» **WHAT IS REQUIRED**
Only one stretch of the data is wanted: the line containing "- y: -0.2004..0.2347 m", the line containing "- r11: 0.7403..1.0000", and every line between them, copied exactly.

» **EXERCISE DATA**
§ §
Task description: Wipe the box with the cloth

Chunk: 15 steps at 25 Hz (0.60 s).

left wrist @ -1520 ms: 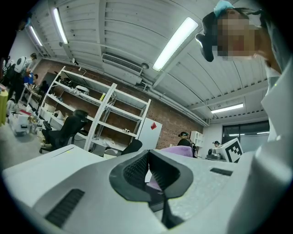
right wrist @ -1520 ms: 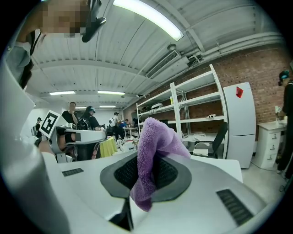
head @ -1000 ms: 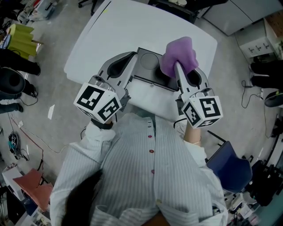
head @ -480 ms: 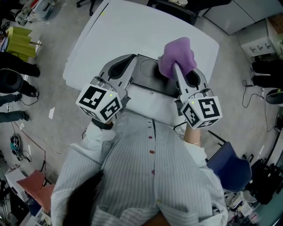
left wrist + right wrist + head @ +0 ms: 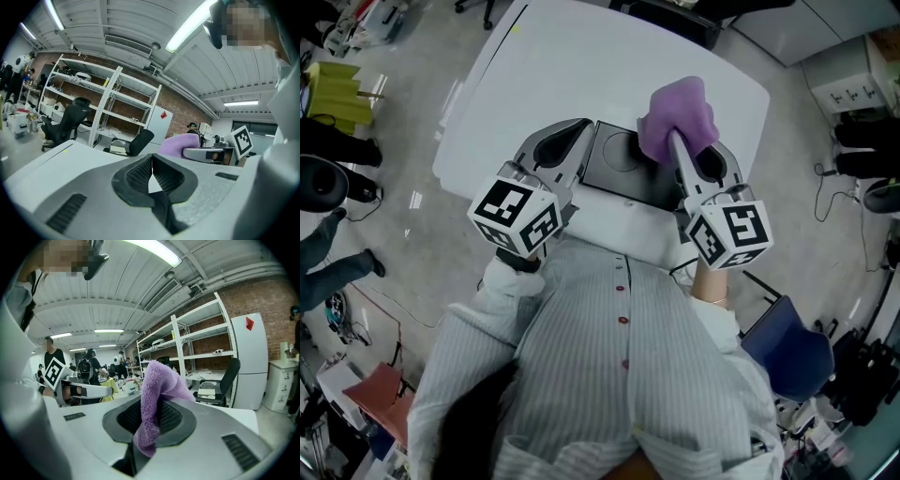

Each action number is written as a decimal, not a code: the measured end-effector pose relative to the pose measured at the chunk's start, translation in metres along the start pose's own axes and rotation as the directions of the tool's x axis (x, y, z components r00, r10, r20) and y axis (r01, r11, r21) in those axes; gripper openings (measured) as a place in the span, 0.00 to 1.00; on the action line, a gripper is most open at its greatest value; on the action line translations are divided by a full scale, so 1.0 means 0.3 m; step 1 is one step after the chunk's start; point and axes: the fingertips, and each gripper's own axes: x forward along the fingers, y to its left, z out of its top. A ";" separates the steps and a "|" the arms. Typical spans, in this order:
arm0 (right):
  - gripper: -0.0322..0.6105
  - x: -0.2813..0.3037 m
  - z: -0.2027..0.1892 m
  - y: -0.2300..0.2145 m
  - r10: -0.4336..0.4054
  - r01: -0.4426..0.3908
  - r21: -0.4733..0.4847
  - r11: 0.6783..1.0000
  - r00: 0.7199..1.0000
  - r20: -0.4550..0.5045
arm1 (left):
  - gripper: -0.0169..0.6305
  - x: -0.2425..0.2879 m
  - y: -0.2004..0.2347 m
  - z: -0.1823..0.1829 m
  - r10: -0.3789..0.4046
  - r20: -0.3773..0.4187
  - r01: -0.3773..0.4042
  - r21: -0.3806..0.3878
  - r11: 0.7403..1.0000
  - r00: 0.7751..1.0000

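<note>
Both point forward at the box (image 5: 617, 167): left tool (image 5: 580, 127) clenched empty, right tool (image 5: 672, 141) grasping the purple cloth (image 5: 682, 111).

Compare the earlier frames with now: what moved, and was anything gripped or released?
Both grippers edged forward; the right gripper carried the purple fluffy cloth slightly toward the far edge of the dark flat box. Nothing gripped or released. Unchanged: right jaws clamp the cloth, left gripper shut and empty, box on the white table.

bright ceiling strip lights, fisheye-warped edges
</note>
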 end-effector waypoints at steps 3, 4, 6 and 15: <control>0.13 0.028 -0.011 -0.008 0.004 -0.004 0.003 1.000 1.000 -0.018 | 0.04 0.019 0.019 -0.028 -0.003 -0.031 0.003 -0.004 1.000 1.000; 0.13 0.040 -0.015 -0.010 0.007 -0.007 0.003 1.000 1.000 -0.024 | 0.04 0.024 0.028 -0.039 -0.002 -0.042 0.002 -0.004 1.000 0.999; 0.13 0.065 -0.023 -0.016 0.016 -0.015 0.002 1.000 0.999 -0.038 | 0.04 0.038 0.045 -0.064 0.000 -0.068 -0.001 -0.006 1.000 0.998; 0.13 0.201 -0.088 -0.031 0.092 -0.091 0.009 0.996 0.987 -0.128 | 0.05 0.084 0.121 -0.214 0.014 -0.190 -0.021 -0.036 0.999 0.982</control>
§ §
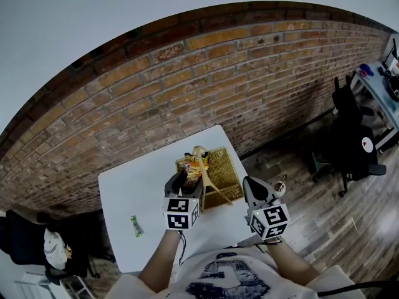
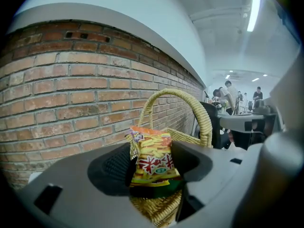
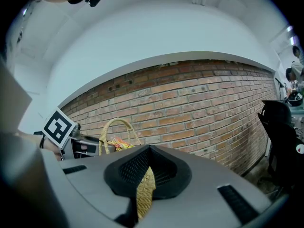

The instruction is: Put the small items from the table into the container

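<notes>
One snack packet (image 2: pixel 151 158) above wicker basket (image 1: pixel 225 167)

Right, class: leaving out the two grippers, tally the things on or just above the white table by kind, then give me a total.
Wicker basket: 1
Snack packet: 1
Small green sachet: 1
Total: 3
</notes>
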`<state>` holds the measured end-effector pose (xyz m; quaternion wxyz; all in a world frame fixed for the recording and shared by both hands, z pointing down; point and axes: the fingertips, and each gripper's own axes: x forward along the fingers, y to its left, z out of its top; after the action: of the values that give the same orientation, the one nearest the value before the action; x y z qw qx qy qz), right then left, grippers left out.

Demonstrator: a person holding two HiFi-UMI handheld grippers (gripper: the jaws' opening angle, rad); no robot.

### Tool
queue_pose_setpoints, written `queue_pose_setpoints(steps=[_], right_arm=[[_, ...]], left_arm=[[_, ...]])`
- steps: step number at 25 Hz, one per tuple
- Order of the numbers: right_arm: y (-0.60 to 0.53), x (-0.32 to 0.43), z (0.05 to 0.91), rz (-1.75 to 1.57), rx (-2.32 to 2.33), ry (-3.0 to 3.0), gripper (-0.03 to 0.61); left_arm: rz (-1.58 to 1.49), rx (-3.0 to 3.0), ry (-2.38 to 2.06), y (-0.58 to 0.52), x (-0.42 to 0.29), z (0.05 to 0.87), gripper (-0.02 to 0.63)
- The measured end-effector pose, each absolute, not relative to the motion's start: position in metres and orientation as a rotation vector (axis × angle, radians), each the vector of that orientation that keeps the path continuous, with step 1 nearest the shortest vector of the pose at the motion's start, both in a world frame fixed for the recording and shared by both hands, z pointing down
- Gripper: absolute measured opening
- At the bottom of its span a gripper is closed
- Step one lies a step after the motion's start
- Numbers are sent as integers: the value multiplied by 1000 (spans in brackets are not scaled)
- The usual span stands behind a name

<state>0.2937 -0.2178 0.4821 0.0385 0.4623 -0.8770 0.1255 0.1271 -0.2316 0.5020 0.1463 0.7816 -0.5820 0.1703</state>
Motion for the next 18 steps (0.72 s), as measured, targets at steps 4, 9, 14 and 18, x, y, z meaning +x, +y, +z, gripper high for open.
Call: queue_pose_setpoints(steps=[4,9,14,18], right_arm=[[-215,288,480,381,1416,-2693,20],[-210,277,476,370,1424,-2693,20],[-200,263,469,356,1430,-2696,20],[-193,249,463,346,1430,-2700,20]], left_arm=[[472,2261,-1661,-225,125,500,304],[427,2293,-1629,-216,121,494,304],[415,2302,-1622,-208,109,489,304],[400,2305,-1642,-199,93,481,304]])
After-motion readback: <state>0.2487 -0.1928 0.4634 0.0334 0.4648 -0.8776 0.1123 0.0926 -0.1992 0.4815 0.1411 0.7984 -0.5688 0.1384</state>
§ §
» **SOLUTION TO THIS TASK**
  - y: -0.2004..0.2347 m
  - z: -0.1823..0.1829 m
  - r10: -0.3789..0.4046
  - r20: -0.3773..0.4187
  - r01: -0.3773..0.4042
  - r21: -0.3806..0.3878
  - r11: 0.7403..1.0000

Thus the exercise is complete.